Read the data below. Every line holding the string "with" must be copied.

----

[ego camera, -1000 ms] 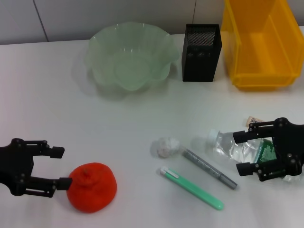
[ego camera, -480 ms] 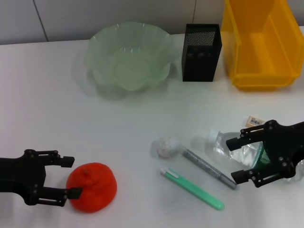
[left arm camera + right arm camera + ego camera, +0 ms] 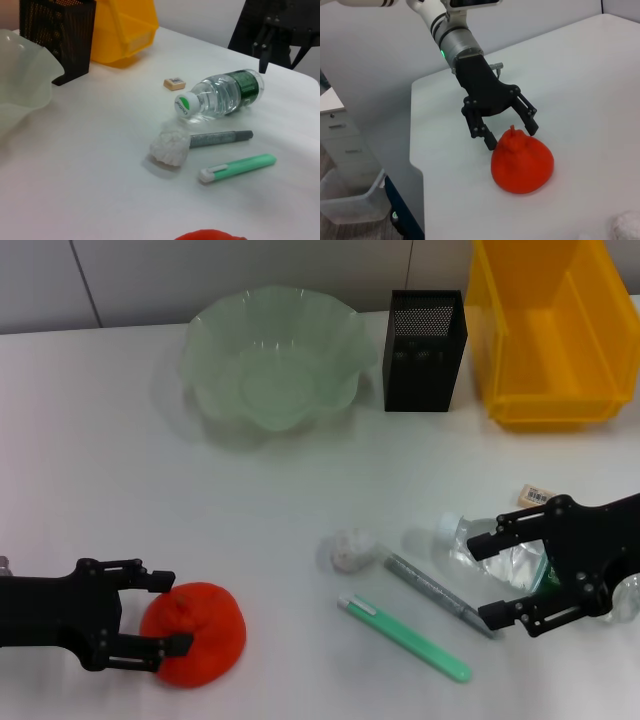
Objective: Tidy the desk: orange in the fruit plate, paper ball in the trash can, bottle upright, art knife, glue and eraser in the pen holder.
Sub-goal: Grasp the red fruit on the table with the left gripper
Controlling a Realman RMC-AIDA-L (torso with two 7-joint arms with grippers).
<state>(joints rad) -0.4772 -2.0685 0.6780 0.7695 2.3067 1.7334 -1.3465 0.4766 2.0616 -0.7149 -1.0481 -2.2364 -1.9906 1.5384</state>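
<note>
Since a second earlier, the left gripper (image 3: 167,614) had slid in from the table's near left edge until its spread fingers straddled the orange (image 3: 196,633), not yet clamping it. Meanwhile the right gripper (image 3: 488,580) had crept leftward, jaws wide, over the bottle (image 3: 500,555) lying on its side beside the paper ball (image 3: 349,549), well short of the fruit plate (image 3: 270,365).

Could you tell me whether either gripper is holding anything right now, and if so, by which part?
Nothing is held. The left gripper has its jaws open around the orange's side; the right gripper is open over the lying bottle.
</note>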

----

* [EXERCISE OUTPUT]:
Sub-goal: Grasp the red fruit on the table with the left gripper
Controlling a Realman RMC-AIDA-L (torso with two 7-joint arms with grippers).

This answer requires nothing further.